Repeat the following data exactly, omitting pictures.

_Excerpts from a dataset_
------

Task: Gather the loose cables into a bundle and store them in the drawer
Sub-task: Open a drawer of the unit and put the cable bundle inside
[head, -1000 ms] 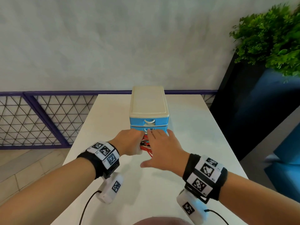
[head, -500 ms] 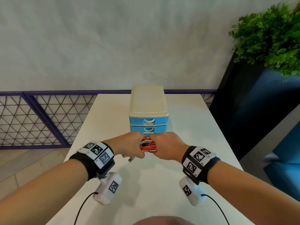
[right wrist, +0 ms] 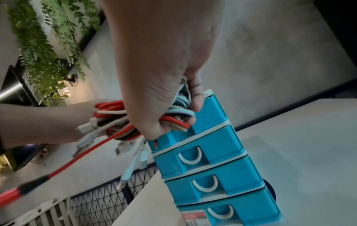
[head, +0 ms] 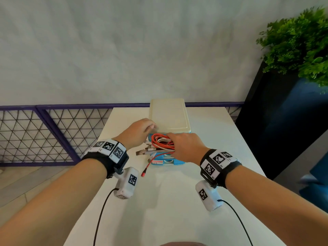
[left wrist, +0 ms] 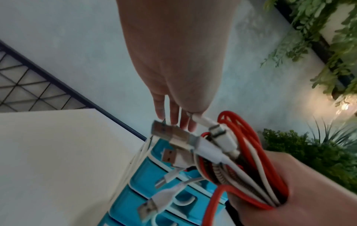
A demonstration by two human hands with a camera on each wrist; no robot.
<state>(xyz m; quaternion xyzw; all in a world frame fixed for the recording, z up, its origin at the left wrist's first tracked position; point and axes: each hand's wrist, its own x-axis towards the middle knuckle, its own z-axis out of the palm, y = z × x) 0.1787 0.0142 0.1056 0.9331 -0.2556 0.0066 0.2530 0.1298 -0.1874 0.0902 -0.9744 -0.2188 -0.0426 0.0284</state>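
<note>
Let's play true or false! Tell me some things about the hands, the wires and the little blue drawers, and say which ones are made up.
1. The right hand grips the cable bundle. True.
2. The cables are all green. False: they are red and white.
3. The left hand reaches toward the top of the drawer unit. True.
4. The drawer unit lies on the floor. False: it stands on the white table.
5. A red cable end dangles below the bundle. True.
6. The drawer fronts are yellow. False: they are blue with white handles.
</note>
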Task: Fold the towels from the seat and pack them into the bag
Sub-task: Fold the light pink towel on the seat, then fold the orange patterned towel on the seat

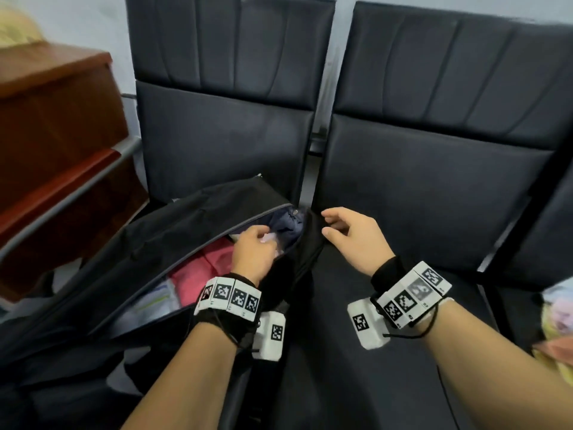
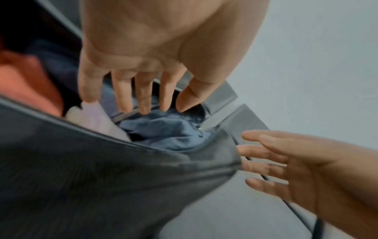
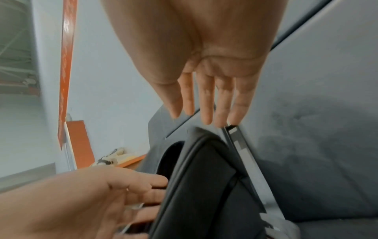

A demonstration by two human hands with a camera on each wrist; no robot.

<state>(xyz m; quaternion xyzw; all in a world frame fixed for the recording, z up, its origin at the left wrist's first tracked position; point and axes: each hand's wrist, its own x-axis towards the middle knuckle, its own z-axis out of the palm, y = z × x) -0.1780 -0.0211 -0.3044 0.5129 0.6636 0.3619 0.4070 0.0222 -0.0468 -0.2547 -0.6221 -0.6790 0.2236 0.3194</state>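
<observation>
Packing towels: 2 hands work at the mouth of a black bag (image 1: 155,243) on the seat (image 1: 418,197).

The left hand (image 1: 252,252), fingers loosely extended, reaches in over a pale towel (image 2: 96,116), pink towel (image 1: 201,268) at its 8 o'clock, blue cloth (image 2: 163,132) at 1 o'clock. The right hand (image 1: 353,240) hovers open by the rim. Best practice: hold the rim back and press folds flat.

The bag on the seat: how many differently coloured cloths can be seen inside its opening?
4. In the bag: a pink cloth in the middle, a dark blue one at the far end, a white one under the left hand, a pale one nearest. More may lie underneath.
</observation>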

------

_Your response_
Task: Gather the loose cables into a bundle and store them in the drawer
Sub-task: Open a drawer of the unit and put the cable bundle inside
[head, -1000 ms] 
[head, -500 ms] 
[right wrist, +0 ms] 
[head, +0 ms] 
[left wrist, +0 ms] 
A demonstration by two human hands with a camera on each wrist; no robot.
<state>(xyz m; quaternion xyzw; all in a world frame fixed for the recording, z up, its origin at the left wrist's first tracked position; point and axes: each hand's wrist, its own x-axis towards the middle knuckle, its own z-axis out of the palm, y = z × x) 0.1787 0.0142 0.1056 0.9331 -0.2556 0.0066 0.2530 0.1298 -0.1874 0.0902 -0.9744 -0.2188 -0.0426 0.0284</state>
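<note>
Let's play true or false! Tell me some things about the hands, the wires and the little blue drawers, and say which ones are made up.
1. The right hand grips the cable bundle. True.
2. The cables are all green. False: they are red and white.
3. The left hand reaches toward the top of the drawer unit. True.
4. The drawer unit lies on the floor. False: it stands on the white table.
5. A red cable end dangles below the bundle. True.
6. The drawer fronts are yellow. False: they are blue with white handles.
</note>
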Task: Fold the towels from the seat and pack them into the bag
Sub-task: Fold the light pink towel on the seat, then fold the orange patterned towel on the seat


A demonstration by two human hands with a camera on each wrist; no robot.

<state>(xyz m; quaternion xyzw; all in a world frame fixed for the recording, z up, its origin at the left wrist's first tracked position; point and axes: each hand's wrist, its own x-axis towards the middle knuckle, its own z-axis out of the palm, y = z × x) -0.1780 -0.0211 -0.3044 0.5129 0.6636 0.3619 0.4070 0.0222 -0.0468 -0.2547 -0.6221 -0.6790 0.2236 0.3194</state>
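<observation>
Packing towels: 2 hands work at the mouth of a black bag (image 1: 155,243) on the seat (image 1: 418,197).

The left hand (image 1: 252,252), fingers loosely extended, reaches in over a pale towel (image 2: 96,116), pink towel (image 1: 201,268) at its 8 o'clock, blue cloth (image 2: 163,132) at 1 o'clock. The right hand (image 1: 353,240) hovers open by the rim. Best practice: hold the rim back and press folds flat.

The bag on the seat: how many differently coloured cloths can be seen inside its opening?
4. In the bag: a pink cloth in the middle, a dark blue one at the far end, a white one under the left hand, a pale one nearest. More may lie underneath.
</observation>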

What came before is the complete response.